Work instructions -
Across the records, how many lines contain "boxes"? Answer with the number alone.

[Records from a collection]
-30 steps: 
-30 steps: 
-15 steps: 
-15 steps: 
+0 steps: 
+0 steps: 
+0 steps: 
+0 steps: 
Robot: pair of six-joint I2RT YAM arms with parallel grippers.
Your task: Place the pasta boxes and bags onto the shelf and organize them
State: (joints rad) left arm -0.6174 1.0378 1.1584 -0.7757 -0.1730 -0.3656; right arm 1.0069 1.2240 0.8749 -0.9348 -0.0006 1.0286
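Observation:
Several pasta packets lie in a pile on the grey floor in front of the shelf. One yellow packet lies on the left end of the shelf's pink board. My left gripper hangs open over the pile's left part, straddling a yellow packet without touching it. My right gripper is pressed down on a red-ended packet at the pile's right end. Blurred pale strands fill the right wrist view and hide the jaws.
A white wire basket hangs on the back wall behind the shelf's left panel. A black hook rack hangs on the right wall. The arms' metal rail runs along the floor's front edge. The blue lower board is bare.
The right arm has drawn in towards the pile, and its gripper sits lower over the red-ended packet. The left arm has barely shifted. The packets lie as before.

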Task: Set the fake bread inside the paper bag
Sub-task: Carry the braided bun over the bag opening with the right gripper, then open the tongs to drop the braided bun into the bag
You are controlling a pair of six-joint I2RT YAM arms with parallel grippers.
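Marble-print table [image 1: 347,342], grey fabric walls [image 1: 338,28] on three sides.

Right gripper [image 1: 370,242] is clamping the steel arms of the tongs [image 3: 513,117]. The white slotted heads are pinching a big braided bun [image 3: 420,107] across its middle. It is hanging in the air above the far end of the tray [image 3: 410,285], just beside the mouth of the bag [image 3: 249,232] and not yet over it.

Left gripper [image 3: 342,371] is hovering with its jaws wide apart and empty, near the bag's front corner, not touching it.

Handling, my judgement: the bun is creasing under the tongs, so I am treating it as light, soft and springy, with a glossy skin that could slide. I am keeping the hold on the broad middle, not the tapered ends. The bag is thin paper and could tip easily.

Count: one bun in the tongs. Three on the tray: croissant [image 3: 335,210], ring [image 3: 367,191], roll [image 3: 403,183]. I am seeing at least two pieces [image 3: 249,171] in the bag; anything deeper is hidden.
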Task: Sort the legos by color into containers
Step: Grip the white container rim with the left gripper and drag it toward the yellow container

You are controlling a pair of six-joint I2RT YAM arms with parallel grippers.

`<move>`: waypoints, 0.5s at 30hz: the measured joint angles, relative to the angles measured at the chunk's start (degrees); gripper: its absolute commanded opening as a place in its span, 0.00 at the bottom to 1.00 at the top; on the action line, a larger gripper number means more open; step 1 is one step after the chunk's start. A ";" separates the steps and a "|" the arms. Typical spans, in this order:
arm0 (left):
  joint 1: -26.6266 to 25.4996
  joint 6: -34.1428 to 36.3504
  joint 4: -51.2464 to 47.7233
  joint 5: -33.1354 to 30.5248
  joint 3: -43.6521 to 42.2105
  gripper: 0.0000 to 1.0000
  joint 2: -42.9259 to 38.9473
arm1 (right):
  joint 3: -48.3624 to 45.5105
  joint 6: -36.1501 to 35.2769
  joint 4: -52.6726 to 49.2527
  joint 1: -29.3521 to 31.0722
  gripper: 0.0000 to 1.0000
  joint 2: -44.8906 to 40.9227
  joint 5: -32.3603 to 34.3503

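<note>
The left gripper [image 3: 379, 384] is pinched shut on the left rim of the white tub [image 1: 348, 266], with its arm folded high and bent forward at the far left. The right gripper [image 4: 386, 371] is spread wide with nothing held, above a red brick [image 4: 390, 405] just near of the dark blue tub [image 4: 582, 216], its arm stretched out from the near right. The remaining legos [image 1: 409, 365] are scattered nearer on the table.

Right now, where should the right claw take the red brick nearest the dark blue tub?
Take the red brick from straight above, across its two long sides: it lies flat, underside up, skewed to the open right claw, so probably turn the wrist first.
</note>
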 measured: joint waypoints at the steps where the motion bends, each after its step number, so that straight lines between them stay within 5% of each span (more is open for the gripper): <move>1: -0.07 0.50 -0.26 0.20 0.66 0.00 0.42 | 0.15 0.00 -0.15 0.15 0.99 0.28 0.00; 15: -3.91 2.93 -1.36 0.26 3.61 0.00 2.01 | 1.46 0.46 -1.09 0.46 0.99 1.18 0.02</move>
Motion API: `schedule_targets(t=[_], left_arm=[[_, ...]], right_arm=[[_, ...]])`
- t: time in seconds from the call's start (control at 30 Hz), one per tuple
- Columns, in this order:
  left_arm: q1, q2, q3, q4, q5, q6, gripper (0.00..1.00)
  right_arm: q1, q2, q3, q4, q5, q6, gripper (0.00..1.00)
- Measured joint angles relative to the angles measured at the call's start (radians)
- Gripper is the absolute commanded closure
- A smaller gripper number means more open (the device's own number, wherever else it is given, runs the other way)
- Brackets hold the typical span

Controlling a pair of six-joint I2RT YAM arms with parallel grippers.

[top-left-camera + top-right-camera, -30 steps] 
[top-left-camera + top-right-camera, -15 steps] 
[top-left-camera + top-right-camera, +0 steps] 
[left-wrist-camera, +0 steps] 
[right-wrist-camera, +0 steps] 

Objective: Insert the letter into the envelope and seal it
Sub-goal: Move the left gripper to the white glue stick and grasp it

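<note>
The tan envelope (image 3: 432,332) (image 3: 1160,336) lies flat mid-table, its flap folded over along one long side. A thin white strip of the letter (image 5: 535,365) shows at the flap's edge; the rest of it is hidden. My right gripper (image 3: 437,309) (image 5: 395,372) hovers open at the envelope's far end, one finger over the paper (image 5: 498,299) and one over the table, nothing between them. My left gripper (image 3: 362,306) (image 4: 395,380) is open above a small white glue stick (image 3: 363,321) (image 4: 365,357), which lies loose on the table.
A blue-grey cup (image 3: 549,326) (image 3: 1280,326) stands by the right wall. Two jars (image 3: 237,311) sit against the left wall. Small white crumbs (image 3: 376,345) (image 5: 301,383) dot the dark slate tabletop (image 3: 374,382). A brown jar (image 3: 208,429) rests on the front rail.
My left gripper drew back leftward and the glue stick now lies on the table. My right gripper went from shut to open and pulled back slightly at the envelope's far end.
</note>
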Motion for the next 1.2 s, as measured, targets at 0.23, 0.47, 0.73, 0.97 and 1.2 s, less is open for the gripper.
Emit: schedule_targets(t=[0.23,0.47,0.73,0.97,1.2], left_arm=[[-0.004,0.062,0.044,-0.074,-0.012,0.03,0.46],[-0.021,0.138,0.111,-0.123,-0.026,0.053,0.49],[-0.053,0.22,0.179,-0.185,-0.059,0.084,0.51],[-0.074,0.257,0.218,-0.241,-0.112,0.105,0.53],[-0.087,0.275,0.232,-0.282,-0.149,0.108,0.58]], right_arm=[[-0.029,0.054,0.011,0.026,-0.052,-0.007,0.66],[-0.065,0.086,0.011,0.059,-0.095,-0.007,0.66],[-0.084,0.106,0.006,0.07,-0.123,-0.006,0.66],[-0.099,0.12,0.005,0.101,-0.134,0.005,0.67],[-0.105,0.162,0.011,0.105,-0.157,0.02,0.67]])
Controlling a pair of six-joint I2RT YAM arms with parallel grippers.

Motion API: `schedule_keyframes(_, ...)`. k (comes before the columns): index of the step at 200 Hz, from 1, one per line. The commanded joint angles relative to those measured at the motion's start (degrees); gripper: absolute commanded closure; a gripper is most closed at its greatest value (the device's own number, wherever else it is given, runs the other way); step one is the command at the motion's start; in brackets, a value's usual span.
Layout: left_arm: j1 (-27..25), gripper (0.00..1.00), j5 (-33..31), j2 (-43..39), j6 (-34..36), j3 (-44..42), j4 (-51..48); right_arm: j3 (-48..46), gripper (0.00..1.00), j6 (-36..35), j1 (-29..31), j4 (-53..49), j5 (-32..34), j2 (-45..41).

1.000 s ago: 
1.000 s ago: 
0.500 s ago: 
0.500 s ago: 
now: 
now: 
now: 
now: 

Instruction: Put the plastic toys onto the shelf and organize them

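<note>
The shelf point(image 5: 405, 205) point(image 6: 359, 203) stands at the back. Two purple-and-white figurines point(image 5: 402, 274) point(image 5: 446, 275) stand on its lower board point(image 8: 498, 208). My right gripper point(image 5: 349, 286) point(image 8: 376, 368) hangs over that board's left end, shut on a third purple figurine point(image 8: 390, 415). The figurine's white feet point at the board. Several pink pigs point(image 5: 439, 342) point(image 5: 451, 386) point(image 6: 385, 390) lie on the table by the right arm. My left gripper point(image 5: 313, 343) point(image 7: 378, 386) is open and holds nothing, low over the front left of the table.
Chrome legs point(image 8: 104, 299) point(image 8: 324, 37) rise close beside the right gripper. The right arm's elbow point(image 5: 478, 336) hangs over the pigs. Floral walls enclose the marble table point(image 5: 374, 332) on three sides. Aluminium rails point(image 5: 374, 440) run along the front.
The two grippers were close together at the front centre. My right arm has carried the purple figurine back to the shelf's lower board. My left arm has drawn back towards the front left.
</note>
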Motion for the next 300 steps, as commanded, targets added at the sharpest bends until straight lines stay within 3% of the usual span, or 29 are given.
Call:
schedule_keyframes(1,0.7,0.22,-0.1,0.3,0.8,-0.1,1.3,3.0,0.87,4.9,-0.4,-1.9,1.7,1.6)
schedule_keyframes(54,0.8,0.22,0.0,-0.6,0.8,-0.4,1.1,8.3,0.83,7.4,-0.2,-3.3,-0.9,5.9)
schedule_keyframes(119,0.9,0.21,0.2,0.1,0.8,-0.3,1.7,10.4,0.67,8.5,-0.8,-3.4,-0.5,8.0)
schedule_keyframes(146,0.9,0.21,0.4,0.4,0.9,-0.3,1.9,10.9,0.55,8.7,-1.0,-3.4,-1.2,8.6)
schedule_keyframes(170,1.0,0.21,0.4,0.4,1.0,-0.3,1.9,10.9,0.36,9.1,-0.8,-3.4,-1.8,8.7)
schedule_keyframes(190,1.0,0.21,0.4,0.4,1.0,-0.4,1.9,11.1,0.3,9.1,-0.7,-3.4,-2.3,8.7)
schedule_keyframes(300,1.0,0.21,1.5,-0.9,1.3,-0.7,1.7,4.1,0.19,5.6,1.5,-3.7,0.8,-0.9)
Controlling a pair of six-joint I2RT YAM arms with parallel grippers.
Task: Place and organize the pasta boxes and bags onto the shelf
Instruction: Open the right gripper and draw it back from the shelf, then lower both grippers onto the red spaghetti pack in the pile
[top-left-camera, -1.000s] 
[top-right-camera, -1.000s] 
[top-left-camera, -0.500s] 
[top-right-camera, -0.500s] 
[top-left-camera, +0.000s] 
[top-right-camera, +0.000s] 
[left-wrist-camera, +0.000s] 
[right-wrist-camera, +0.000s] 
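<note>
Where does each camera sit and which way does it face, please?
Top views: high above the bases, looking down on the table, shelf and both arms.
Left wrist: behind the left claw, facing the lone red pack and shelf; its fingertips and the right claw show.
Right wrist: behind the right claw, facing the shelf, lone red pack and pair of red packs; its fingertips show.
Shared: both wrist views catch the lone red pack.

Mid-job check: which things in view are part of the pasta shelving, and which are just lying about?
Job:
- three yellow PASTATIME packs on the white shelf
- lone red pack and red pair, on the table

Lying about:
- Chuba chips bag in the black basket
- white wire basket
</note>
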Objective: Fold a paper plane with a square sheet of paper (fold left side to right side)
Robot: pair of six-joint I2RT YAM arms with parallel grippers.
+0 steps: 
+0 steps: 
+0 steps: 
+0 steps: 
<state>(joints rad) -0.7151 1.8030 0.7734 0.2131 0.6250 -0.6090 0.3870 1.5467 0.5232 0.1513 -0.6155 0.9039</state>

Response area -
2